→ The task: Skip the pictures. Quote every line below, exactly, from the one with "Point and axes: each" through the final line.
*** Opening Recorded information ***
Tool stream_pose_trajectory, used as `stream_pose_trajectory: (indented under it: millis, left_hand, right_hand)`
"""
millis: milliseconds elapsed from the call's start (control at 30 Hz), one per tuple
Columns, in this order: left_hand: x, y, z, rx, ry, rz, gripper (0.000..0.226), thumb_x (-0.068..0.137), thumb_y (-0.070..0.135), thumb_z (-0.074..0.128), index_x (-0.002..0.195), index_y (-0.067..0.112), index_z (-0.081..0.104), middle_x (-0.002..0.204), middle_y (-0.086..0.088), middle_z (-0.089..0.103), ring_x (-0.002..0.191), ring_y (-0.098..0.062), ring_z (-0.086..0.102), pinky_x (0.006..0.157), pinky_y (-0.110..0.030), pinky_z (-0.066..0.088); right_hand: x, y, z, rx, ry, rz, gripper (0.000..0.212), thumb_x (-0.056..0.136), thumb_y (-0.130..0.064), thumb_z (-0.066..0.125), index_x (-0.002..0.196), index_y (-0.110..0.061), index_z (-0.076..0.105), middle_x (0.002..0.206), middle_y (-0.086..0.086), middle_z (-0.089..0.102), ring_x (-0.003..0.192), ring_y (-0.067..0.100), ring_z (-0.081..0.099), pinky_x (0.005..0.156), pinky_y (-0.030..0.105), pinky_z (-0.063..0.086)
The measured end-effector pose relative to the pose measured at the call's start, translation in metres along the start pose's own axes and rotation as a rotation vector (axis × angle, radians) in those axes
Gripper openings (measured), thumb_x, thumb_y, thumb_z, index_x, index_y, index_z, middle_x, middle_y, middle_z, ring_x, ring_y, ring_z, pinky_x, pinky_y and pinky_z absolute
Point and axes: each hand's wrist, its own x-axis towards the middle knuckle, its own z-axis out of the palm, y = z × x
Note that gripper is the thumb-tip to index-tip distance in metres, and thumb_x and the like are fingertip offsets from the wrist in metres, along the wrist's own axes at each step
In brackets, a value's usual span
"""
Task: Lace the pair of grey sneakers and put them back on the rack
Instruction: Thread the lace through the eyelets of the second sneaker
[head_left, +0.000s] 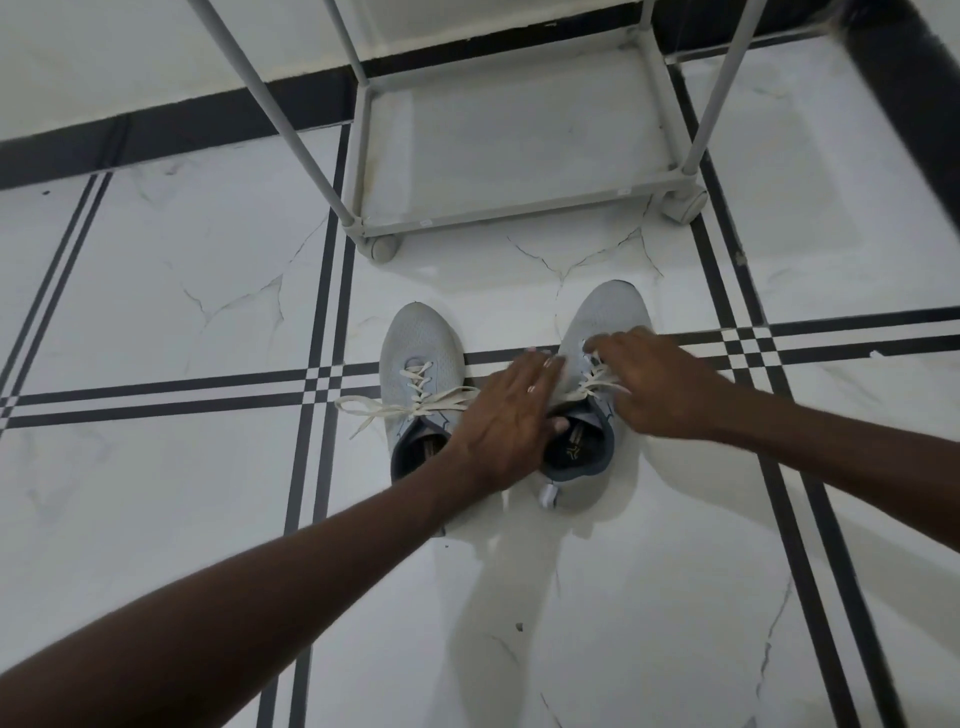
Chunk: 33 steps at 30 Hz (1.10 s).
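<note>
Two pale grey mesh sneakers with dark grey collars stand side by side on the white marble-patterned tile floor (156, 291) with black stripe borders, toes pointing toward the light grey metal-tube shoe rack on castors (509, 156); neither shoe is on the rack, which stands just beyond them. The left sneaker (418, 343) has its cream laces (395, 408) threaded through the eyelets, the loose ends splayed out across the floor to both sides; the right sneaker (605, 317) sits slightly further forward. The left hand (506, 415) lies flat between the two shoes, fingers spread, thumb dipping into the right sneaker's opening; the right hand (660, 387) reaches over that shoe's lacing, fingertips on the cream laces there; whether it actually pinches a lace I cannot tell.
</note>
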Motion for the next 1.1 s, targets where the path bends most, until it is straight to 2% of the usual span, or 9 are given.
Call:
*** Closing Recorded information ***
→ Written response:
Point and axes: each hand's wrist, its own x-axis towards the middle knuckle, its own z-axis out of the palm, y = z × x
Note that gripper is the thumb-tip to index-tip distance in metres, and thumb_x and the like are fingertip offsets from the wrist in metres, along the wrist's own axes at each step
In brackets, a value's usual span
"""
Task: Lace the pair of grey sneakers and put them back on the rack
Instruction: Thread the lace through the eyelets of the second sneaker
[head_left, +0.000s] 
Chunk: 33 steps at 30 Hz (1.10 s).
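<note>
Two pale grey mesh sneakers with dark grey collars stand side by side on the white marble-patterned tile floor (156, 291) with black stripe borders, toes pointing toward the light grey metal-tube shoe rack on castors (509, 156); neither shoe is on the rack, which stands just beyond them. The left sneaker (418, 343) has its cream laces (395, 408) threaded through the eyelets, the loose ends splayed out across the floor to both sides; the right sneaker (605, 317) sits slightly further forward. The left hand (506, 415) lies flat between the two shoes, fingers spread, thumb dipping into the right sneaker's opening; the right hand (660, 387) reaches over that shoe's lacing, fingertips on the cream laces there; whether it actually pinches a lace I cannot tell.
</note>
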Motion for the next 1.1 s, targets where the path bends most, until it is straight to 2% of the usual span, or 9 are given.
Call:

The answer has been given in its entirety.